Presiden Republik Indonesia Prabowo Subianto tiba di Bandara Vnukovo-2 di Moskow, Rusia pada Senin (13/4/2026) ANTARA/HO-BPMI Sekretariat Presiden
FAJAR.CO.ID, JAKARTA – Anggota Komisi I DPR RI, Oleh Soleh, menilai langkah Presiden Prabowo Subianto yang dijadwalkan bertemu dengan Presiden Rusia, Vladimir Putin memiliki peran strategis dalam upaya mendorong perdamaian, khususnya terkait konflik global yang terjadi di Timur Tengah.
Menurut Soleh dalam pernyataannya di Jakarta pada Senin (10/2), kunjungan tersebut menjadi sangat berarti di tengah situasi geopolitik dunia yang kian rumit. Tidak hanya menyangkut perdamaian di Timur Tengah, tetapi juga isu ketahanan energi global.

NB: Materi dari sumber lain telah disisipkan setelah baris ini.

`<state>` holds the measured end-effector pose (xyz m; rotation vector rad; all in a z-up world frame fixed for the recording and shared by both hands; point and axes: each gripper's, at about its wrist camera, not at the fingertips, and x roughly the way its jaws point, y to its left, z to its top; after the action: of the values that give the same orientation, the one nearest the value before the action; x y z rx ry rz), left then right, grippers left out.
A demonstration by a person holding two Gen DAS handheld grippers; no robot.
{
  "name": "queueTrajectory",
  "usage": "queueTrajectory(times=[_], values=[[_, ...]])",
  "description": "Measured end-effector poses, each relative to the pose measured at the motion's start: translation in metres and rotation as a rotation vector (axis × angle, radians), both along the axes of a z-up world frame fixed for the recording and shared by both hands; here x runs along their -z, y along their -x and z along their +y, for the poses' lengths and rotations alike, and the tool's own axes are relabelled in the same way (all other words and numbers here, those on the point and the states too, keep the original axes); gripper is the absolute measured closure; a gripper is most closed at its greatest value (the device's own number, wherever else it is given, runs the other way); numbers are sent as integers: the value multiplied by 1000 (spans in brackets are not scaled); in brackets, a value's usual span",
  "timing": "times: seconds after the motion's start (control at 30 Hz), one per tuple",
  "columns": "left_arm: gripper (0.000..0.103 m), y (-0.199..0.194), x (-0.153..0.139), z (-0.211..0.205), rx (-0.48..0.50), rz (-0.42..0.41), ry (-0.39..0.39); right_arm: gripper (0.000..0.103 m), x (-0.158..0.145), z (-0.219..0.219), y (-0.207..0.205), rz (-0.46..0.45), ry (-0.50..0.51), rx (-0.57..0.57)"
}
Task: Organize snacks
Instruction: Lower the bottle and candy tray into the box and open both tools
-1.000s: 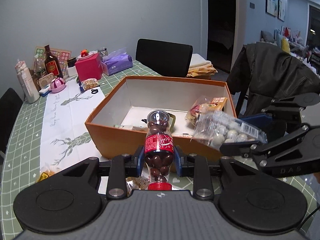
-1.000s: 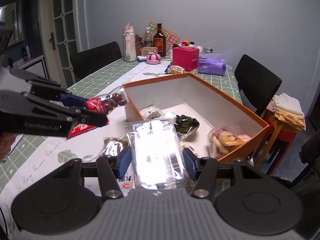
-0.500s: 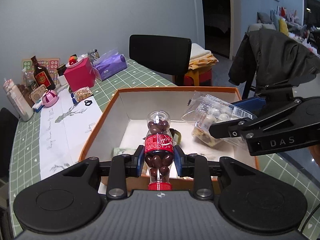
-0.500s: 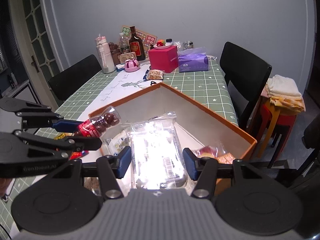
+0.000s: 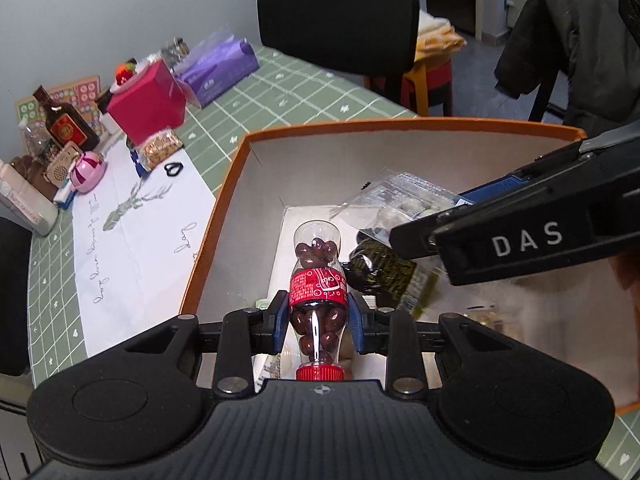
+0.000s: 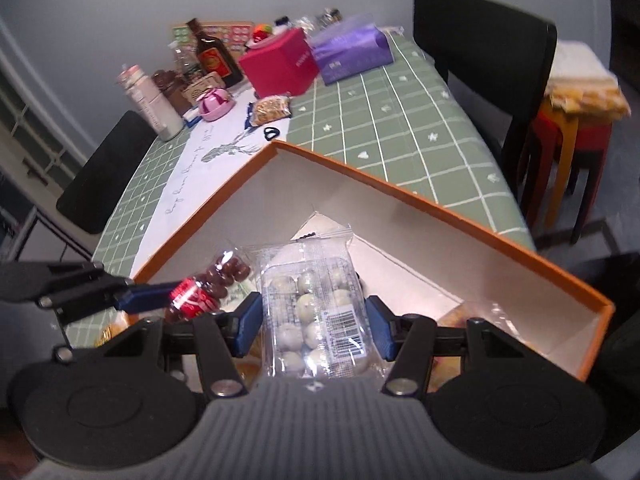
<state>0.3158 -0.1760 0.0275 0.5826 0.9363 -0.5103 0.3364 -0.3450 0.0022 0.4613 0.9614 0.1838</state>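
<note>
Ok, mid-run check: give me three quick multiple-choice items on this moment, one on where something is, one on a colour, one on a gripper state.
1. Where is the candy bottle?
A. lying on the table runner
B. held above the inside of the orange box
C. standing beside the pink box

2. What colour is the candy bottle's cap?
A. red
B. white
C. green

3. What is the right gripper doing?
A. open and empty
B. shut on the dark bottle
C. shut on the clear pack of pale round sweets

Answers:
1 B: in the left wrist view the left gripper holds the bottle with the box floor behind it.
2 A: the cap at the near end is red.
3 C: its blue pads sit against both sides of the pack.
</note>
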Motion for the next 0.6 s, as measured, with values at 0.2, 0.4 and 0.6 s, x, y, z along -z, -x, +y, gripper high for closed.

"Kunjungan ke Rusia ini sangat krusial untuk membahas kondisi geopolitik dunia. Ini membuktikan keseriusan Presiden Prabowo dalam mewujudkan keamanan dan perdamaian internasional," ujar Soleh.
Lebih lanjut, ia menilai diplomasi konkret yang akan dilakukan Prabowo bersama Putin berpotensi mendorong terwujudnya gencatan senjata permanen, terutama dalam ketegangan antara Iran dan Amerika Serikat.
"Indonesia dan Rusia harus bersama-sama menyuarakan perdamaian. Kita dapat mengusulkan penghentian permanen konflik antara Iran dan AS, serta mengakhiri berbagai pertempuran bersenjata lainnya," tegasnya.
Soleh juga menyoroti posisi strategis Rusia saat ini. Menurutnya, Presiden Putin diketahui tengah menjalin komunikasi aktif dengan Iran pasca kebuntuan negosiasi antara Iran dan Amerika Serikat. Kondisi ini, kata Soleh, membuka peluang lebih besar bagi diplomasi multilateral, termasuk peran Indonesia sebagai negara nonblok yang konsisten memperjuangkan perdamaian.